When you're choosing a strategy to trade, one the most important thing to consider is whether it has a positive expectation, ie does it make money in the long run?
What Is Positive Expectancy
Trading is a game for the long run, so you are looking at what the results for the trading strategy over a long period of time, and this could be hundreds or even thousands of trades.
A trading strategy is said to have a positive expectation if it makes money on average in the long run. It is a statistical expression on how much money a strategy will make (in absolute or percentage terms) on average with each trade.
What do I need to calculate this?
You will need:
– Percentage chance of winner
– Percentage chance of loser
– Average winner
– Average loser
If you have a good trading strategy you will know all of these pieces of information. Any good trader knows these bits of information, so if you are thinking of purchasing a strategy or are developing one, these are the basic pieces of information you will need to know to decide wherever the strategy will be a winner in the long run.
How do I calculate expectation?
This is the easy bit. Follow the formula below:
(% Chance of Success) x Average winner – (% Chance of loser) x Average loser
The figure you get is an expression of how much money the strategy will make per trade in the long run.
This figure is saying that on average, I will make x amount of money, and I will lose y amount of money on average. So the difference is the amount of profit (or loss) that I will make in the long run.
If expectation is above zero, you can expect to make money in the long run. If it is below zero you can expect to lose money over time.

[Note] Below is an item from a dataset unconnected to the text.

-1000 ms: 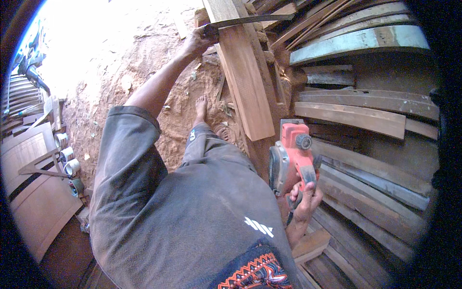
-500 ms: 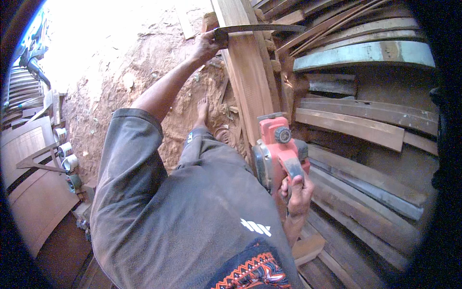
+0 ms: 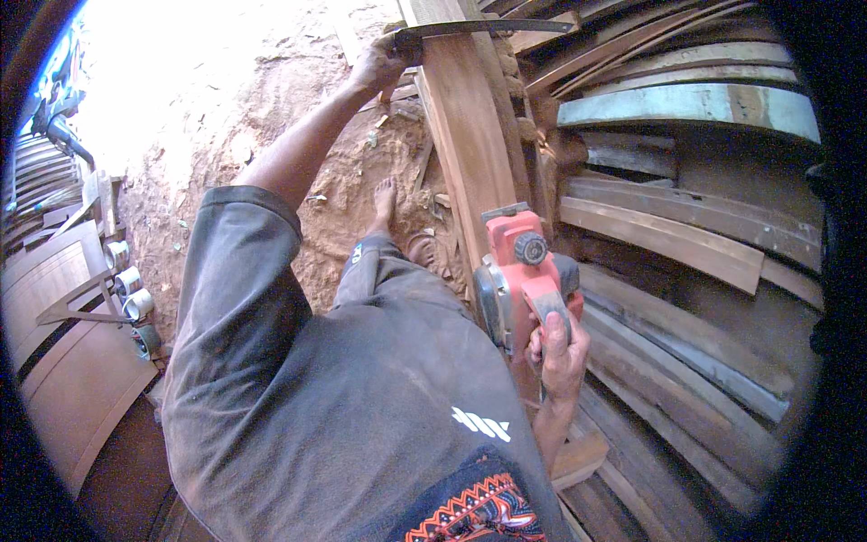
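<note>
Nearby, stacked planks (image 3: 668, 239) flank right hand (image 3: 562, 352) gripping planer (image 3: 524, 280); left hand (image 3: 379, 63) grips square (image 3: 479, 29).

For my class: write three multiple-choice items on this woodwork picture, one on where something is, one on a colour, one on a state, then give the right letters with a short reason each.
1. Where does the metal square lie?
A. across the far end of the long plank
B. on the bare foot
C. on top of the planer

2. What colour is the body of the electric planer?
A. blue
B. red
C. yellow

3. What is the right hand doing?
A. hanging empty
B. resting flat on the ground
C. gripping the planer's handle

Answers
1 A: the left hand holds the square's stock at the plank's edge, with the blade crossing the board.
2 B: its housing is red, with a black knob on top.
3 C: the fingers are wrapped round the rear handle.
</note>
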`<act>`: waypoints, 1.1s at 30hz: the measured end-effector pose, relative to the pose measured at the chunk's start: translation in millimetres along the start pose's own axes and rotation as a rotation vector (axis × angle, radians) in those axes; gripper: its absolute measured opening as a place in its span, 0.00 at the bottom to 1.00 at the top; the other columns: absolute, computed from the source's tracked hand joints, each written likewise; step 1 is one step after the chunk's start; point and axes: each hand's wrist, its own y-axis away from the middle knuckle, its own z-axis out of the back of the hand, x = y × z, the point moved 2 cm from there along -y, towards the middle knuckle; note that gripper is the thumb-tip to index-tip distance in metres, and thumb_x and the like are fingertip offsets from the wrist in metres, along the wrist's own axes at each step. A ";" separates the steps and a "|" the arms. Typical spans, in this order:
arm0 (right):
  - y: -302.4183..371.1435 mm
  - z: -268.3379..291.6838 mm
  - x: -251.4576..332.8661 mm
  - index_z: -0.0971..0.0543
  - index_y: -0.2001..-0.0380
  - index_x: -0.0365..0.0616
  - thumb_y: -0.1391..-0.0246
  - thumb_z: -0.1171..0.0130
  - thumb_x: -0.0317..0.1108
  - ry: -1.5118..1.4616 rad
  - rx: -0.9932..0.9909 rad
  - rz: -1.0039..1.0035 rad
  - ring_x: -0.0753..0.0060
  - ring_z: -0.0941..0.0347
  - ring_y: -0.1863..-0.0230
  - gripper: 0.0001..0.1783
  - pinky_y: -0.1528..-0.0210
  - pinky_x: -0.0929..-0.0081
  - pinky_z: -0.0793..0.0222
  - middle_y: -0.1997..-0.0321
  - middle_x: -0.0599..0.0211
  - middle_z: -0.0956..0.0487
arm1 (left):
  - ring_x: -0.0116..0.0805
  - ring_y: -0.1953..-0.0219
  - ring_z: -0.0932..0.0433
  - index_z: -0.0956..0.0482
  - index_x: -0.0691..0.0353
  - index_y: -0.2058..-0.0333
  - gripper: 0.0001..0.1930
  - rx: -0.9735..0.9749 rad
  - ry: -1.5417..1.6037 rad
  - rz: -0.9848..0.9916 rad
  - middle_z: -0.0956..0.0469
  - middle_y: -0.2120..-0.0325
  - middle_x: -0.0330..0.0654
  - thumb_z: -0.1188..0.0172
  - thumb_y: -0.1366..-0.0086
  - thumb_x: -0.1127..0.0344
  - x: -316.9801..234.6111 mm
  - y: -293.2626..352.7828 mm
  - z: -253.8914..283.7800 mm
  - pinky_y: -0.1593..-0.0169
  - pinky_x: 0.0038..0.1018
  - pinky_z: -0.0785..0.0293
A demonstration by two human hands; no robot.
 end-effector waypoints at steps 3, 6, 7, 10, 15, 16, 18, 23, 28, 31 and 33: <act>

Even if you have been trying out a strategy and it has made you a lot of money over three or four trades, if these figures end up negative, you must NOT trade that strategy as it will lose you money in the long run.
When choosing a strategy to trade, look for successful traders who are using the strategy and ask them wherever they have information above. Good record keeping is crucial to success in trading so any successful trader will have an accurate log of their trades and will be able to calculate the figures.
Beware of any strategy for sale that does not have this information easily to hand.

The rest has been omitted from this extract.